Let $X$ be a Hilbert space and $A\subset X$ a closed subspace show that the orthognal projection $P:X\rightarrow A$ is linear.
Now I know that $x-P(x)\in A^{\perp}$. The lecture notes go on by saying that since
$x-P(x)\in A^{\perp}$, $\alpha x-\alpha P(x)\in A^{\perp}$ for $\alpha$ a scalar of the field. Since this is also the case for $\alpha x-P(\alpha x)$ they conclude that $\alpha P(x)=P(\alpha x)$. Now the last conclusion is what I don't quite understand.
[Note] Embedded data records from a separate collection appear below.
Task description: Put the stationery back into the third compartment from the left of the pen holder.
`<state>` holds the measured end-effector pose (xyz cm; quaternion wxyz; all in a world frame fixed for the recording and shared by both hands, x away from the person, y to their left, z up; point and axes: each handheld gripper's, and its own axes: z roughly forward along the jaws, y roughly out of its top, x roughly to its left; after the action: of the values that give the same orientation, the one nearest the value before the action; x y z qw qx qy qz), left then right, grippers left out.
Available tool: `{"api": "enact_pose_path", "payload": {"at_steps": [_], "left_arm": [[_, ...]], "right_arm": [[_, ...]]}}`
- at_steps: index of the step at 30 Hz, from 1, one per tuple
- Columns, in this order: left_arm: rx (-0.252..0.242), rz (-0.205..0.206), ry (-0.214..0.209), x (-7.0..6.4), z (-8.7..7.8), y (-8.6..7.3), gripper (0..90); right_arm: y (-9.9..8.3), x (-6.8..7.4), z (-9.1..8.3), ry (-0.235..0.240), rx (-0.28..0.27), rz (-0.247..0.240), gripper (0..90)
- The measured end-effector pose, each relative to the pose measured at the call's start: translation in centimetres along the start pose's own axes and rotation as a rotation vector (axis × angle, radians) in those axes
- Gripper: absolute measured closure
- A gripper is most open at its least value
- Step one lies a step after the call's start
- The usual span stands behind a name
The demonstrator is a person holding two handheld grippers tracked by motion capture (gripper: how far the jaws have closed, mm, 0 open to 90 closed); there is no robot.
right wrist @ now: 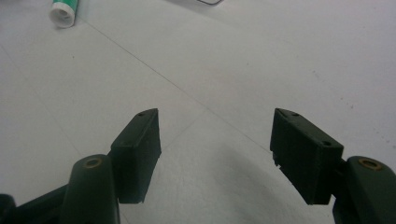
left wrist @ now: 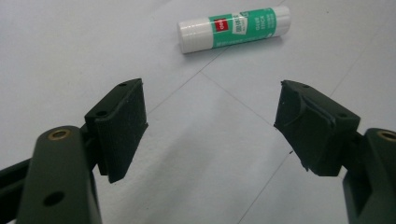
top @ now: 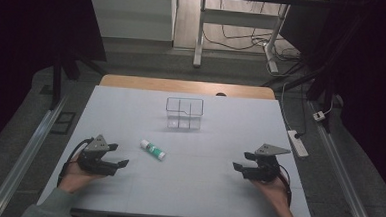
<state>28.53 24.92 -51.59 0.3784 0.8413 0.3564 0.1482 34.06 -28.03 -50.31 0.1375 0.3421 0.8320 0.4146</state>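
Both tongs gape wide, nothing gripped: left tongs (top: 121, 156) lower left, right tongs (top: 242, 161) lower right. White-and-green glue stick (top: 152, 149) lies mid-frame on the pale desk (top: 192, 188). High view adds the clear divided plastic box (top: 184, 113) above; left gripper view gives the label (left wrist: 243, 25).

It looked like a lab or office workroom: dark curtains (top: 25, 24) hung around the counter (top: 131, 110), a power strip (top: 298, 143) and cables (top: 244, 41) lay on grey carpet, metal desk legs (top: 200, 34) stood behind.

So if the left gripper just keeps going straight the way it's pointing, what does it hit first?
Most likely the glue stick: it lies on the table just ahead of the open left gripper, slightly off the centre line, with nothing between them.
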Motion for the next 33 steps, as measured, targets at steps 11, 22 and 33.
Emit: {"api": "enact_pose_path", "payload": {"at_steps": [11,22,33], "left_arm": [[0.033,0.085,-0.027,0.2,-0.6,2.0,24.6],[0.075,0.211,-0.08,0.9,-0.2,5.7,25.4],[0.212,0.36,-0.14,1.5,2.8,9.4,27.6]], "right_arm": [[0.0,-0.3,-0.2,-0.003,-0.005,-0.008,32.3],[0.0,-0.3,0.0,0.008,0.005,-0.008,31.7],[-0.2,0.0,0.0,0.017,0.018,-0.019,31.5]]}}
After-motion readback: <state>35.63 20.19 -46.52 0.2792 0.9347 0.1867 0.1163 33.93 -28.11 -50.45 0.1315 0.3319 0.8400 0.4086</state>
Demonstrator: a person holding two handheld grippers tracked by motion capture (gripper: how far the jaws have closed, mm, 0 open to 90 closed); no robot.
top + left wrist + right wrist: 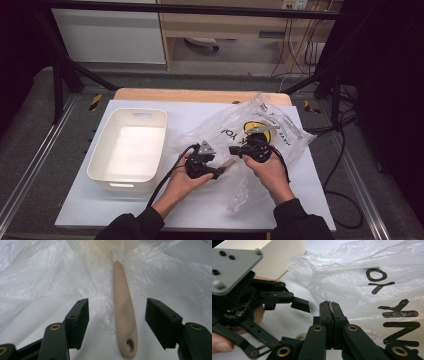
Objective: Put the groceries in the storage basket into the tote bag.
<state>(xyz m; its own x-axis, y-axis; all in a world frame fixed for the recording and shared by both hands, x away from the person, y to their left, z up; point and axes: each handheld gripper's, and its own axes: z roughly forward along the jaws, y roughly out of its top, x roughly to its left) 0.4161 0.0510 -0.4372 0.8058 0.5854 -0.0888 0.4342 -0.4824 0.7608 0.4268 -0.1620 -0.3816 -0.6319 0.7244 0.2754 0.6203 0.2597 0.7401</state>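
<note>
A crumpled clear plastic bag (260,120) with black print lies right of centre on the white table sheet. A beige handle (228,163) with a hole at its end sticks out of the bag's mouth toward me. My left gripper (220,170) is open, and in the left gripper view the handle (123,315) lies between its jaws (117,315) without touching either. My right gripper (234,150) is shut on a fold of the bag's film (362,270) at the mouth, seen pinched at its tips (331,306). Whatever is on the handle's far end is hidden inside the bag (50,277).
A white plastic bin (102,137) stands empty at the left, close to the left hand. A yellow patch (268,136) shows through the bag. Cables trail from both grippers. The table sheet (200,210) ends near my forearms; black frame posts stand at the sides.
</note>
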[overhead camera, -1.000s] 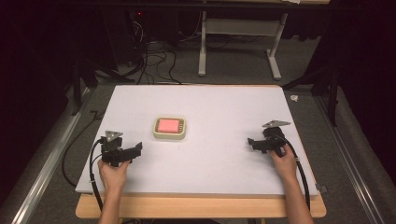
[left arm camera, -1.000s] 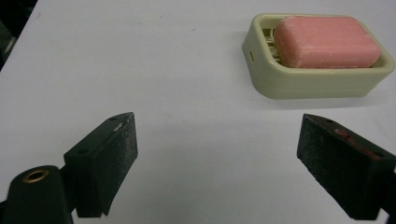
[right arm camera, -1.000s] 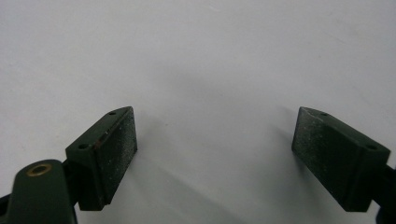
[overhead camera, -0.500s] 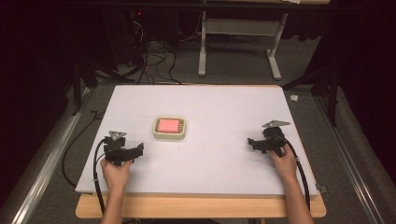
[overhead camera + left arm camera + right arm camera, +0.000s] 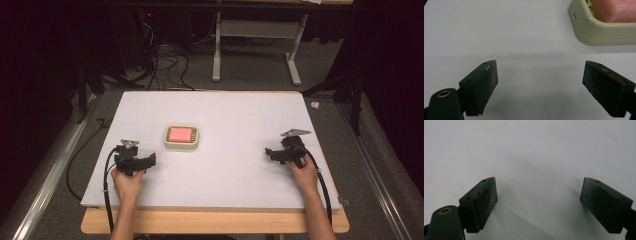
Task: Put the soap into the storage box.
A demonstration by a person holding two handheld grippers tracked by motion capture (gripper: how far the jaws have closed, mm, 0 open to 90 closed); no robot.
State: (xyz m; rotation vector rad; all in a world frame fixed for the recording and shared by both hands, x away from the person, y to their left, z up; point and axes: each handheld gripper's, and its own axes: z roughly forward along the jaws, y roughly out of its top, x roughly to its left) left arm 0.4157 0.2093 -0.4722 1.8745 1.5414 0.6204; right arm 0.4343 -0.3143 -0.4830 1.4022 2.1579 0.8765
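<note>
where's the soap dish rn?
High view: the soap dish sits left of centre on the white table, just ahead-right of the left gripper, untouched.

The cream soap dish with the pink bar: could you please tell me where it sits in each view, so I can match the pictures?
High view: the soap dish sits left of centre on the white table, ahead and right of the left gripper.
Left gripper view: its corner fills the top right, beyond the open jaws.
Right gripper view: not in it.
Shared landmark: the white table top.
</note>
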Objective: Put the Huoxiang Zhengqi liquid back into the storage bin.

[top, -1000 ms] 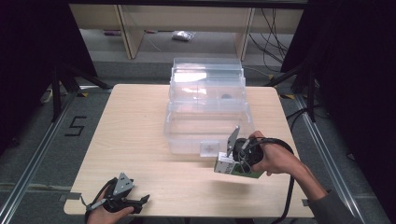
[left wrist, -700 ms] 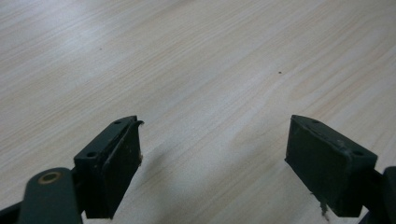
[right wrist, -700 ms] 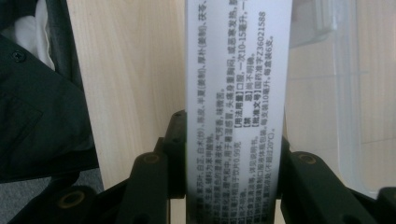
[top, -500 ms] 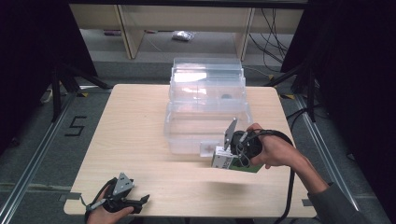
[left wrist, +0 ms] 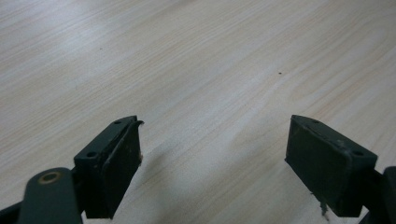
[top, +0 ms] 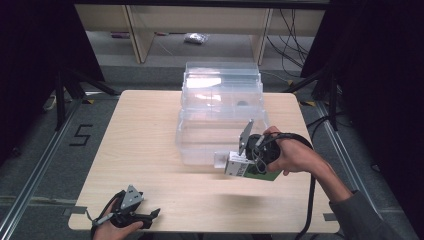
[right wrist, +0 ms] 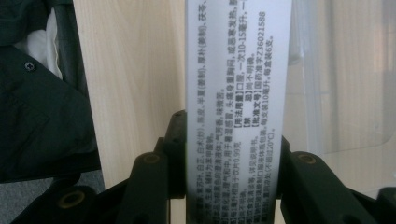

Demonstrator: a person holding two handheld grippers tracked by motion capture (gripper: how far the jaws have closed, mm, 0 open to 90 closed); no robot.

By the same logic they proved that $P(x+y)=P(x)+P(y)$ which therefore I didn't really understand neither.
Best Answer
$\alpha x-\alpha Px \in A^{\perp}$ and $\alpha x-P(\alpha x )\in A^{\perp}$ together imply that $P(\alpha x )-\alpha Px \in A^{\perp}$ because $P(\alpha x )-\alpha Px=[\alpha x-\alpha Px] -[\alpha x-P(\alpha x )]$. Hence $P(\alpha x )-\alpha Px \in A^{\perp}$ and $P(\alpha x )-\alpha Px \in A$, so $P(\alpha x )-\alpha Px =0$. Similar argument for $P(x+y)$.